Redshirt freshman Ryan Young is back in action.

After an unexpected upset loss to Merrimack on Nov. 8, Northwestern bounced back with a 72-63 win over Providence on Wednesday. And while several members of the Wildcats performed well, the 6-foot-10 Young stood out on the court — and not just because of his height.

Even though it was only his second career appearance for NU (1-1), the center led the Cats in scoring with 16 points against the Friars (2-1), improving immensely from the game against the Warriors last week, where he only scored five points and was a non-factor.

During his redshirt season last year, Young spent his time training alongside former big men Barret Benson and Dererk Pardon.

Coach Chris Collins said Young’s redshirt year helped the center grow as a basketball player and the strides he’s made were evident on the court Wednesday.

“He was awesome. I’m so proud of him,” Collins said. “Here’s the guy last year that just got his head kicked in by Dererk Pardon. Derek practiced as hard as he played in games, so that kid had to show up every night play against DP. What that does is it gets you tougher and it gets you better.”

Collins added that he never doubted Young’s playing ability, but that the redshirt year allowed him to “invest” in the center. Now, the coach said he expects Young to become a really good player.

Although Young already waited a year for his turn to stand under the spotlight, he still attributes his scoring chances to his teammates.

“A lot of my buckets weren’t created by myself,” Young said. “There were a lot of my buckets (that came from) Anthony (Gaines) and Pat Spencer getting in the lane and dishing it to me. I can’t give enough credit to my teammates for penetrating the zone in the second half and dishing it up to me.”

Reflecting on his improvement, Young credited Pardon and Benson for not only helping him on the court but also off the floor.
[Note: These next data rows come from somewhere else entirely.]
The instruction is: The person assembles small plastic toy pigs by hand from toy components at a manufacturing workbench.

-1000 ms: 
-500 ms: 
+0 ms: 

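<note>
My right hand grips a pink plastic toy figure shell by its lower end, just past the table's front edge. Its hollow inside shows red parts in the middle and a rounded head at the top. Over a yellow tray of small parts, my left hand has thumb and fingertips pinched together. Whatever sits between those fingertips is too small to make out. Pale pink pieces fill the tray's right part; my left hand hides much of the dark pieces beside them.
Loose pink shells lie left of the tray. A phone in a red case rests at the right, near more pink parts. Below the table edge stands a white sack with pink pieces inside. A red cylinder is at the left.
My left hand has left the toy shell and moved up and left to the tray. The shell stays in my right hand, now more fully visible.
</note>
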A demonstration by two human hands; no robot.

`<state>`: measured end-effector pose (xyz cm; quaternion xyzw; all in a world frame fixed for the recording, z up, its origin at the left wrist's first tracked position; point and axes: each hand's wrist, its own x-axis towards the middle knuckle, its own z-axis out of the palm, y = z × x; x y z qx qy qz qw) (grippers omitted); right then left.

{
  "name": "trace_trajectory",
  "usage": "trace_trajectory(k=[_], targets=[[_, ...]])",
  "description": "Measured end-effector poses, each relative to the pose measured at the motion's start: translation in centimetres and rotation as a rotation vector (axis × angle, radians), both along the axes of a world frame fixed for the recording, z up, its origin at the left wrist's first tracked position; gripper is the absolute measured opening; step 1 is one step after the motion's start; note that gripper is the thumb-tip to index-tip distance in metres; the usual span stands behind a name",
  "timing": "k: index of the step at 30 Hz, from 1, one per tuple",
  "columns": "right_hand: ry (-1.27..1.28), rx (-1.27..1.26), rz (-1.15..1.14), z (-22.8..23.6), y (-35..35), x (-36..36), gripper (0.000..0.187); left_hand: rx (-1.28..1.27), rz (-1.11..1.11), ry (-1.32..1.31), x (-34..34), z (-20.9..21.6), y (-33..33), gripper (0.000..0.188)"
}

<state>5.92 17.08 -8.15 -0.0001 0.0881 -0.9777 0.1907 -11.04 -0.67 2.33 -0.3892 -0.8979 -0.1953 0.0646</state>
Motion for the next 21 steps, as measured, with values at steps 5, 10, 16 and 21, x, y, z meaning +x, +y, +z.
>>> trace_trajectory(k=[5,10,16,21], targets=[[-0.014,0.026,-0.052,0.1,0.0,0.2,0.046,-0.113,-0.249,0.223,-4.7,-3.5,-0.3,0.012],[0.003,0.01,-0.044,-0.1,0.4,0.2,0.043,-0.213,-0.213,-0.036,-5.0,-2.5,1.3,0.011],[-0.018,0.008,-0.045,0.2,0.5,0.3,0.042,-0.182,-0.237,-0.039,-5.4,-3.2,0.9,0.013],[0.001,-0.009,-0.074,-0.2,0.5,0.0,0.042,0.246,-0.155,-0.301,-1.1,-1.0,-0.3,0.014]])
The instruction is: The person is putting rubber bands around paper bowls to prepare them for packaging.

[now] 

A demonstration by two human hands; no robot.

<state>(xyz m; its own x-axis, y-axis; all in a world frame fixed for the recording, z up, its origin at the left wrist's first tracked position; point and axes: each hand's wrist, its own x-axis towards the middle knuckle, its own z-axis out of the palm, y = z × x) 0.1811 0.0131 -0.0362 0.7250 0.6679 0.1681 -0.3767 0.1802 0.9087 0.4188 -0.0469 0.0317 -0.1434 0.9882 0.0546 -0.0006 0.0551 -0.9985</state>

Since joining the Cats, he has gained 20 pounds and focused much of the last year on becoming a tougher, more physical player.

According to Young, Pardon’s work ethic has rubbed off on him, and he is grateful for his mentorship.

“Watching a player like that play, and playing a player like that in practice every day, you can’t take any minutes off,” Young said. “That was a real wake up call for me. Seeing him play like that was eye-opening, and it was something I could strive to do myself.”